Task goal> Output nothing but the lines from the beginning of the listing below through the line containing "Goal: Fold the", exactly as they stand, without pictures.

┏━━

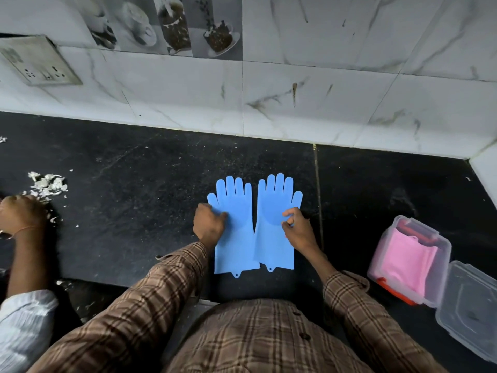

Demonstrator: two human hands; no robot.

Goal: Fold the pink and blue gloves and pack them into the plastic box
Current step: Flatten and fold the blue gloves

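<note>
Counter [134, 184] is spreading dark across the view, meeting the wall [295, 103] at twelve o'clock and dropping off at six just past the glove cuffs. Box [408, 257] is sitting at three o'clock, well apart from the gloves, its lid [468, 313] lying open at four o'clock and the pink gloves [406, 259] already resting folded inside. Blue gloves [255, 224] are lying flat at centre, side by side, fingers pointing to twelve, their inner edges touching or slightly overlapping near the cuffs.

Left hand [209, 224] is pressing on the left glove's palm at its outer edge with fingers curled together; whether it is pinching the edge or only pressing, I cannot tell. Right hand [297, 230] is resting on the right glove's palm, fingers bent and partly apart, seemingly plucking at the surface.

Risks, as I judge them: the rubbery material may be springing open once folded, and the cuffs, lying close to the six o'clock edge, may be sliding off if dragged. The box is already part full, so a loose fold may not be fitting.

Open room is lying at ten to eleven o'clock and between gloves and box. Scraps [48, 184] and another person's hand [21, 214] are crowding nine o'clock.
</note>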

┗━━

Answer to the problem>
Demonstrator: two human hands; no robot.

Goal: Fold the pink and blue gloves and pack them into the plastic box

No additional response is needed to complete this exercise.